Bybit Reports 89% of Stolen $1.4B Crypto Still Traceable After Hack
Quick Summary
Nearly a month after the largest crypto hack in history, Bybit CEO Ben Zhou reports that approximately 89% of the stolen $1.4 billion remains traceable. Blockchain investigators continue efforts to freeze and recover the funds, believed to have been stolen by North Korea’s Lazarus Group.
Key Points
- Bybit lost over $1.4 billion in crypto assets, including liquid-staked Ether (stETH) and Mantle Staked ETH (mETH), in a cyberattack on February 21.
- Blockchain security firms identified North Korea’s Lazarus Group as the likely attacker.
- CEO Ben Zhou stated that 88.87% of the stolen funds remain traceable, 7.59% have gone dark, and 3.54% have been frozen.
- Approximately 86.29% (440,091 ETH, ~$1.23 billion) of the stolen funds were converted into Bitcoin (BTC) and distributed across 9,117 wallets.
- The attackers primarily used crypto mixers such as Wasabi, CryptoMixer, Railgun, and Tornado Cash to obscure transaction trails.
Bybit Offers Bounties to Recover Funds
Bybit has paid over $2.2 million to 12 bounty hunters who provided valuable information leading to the freezing of stolen funds. The exchange is offering a bounty of 10% of recovered funds to incentivize white hat hackers and blockchain investigators.
Challenges and Industry Response
Decoding transaction patterns through cryptocurrency mixers remains the biggest challenge in tracing stolen funds. Bybit CEO Ben Zhou emphasized the need for more blockchain “bounty hunters” and ethical hackers to combat illicit activities:
“In the past 30 days, 5012 bounty reports were received, of which 63 were valid bounty reports. We welcome more reports; we need more bounty hunters that can decode mixers as we need a lot of help there down the road.”
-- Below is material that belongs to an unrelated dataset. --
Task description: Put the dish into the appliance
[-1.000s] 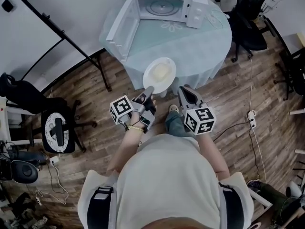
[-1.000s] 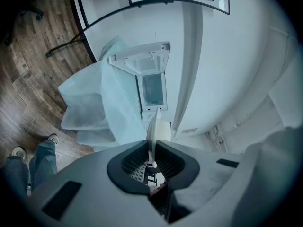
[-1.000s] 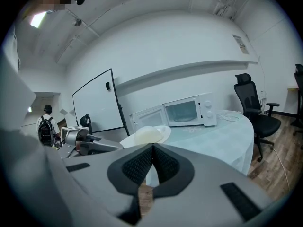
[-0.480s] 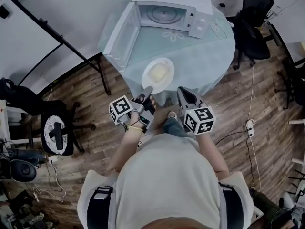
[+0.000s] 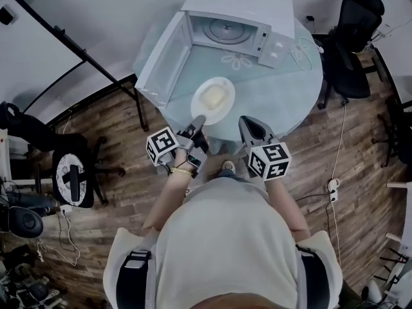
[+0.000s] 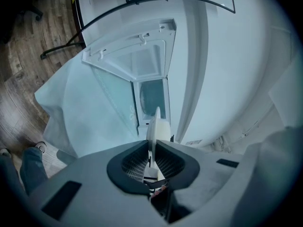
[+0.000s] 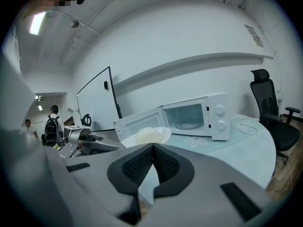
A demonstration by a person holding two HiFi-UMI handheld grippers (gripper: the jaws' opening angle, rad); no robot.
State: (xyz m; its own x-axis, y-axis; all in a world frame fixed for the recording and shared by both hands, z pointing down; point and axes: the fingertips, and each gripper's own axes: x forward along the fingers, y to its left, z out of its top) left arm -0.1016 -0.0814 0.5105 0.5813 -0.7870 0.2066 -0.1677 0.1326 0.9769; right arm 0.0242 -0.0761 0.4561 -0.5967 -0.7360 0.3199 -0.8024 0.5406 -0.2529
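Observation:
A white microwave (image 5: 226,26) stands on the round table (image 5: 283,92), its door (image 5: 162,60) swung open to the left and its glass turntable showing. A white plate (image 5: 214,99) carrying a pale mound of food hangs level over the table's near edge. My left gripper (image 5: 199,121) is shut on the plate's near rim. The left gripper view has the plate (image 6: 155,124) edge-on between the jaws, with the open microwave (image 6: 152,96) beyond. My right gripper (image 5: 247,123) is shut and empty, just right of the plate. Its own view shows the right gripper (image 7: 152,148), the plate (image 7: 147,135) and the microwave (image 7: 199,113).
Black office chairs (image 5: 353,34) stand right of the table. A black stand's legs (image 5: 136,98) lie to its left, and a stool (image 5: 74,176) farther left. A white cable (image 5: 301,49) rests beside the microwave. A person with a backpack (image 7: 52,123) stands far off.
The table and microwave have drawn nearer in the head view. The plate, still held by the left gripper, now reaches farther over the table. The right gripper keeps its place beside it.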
Security Implications for Crypto Exchanges
The Bybit hack highlights vulnerabilities even in centralized exchanges with robust security measures. Analysts noted that the attackers employed sophisticated social engineering techniques, tricking signers into approving malicious transactions from Bybit’s cold wallets.
This incident surpasses the previous largest crypto hack—the $600 million Poly Network breach in August 2021—making it the largest crypto exchange breach to date.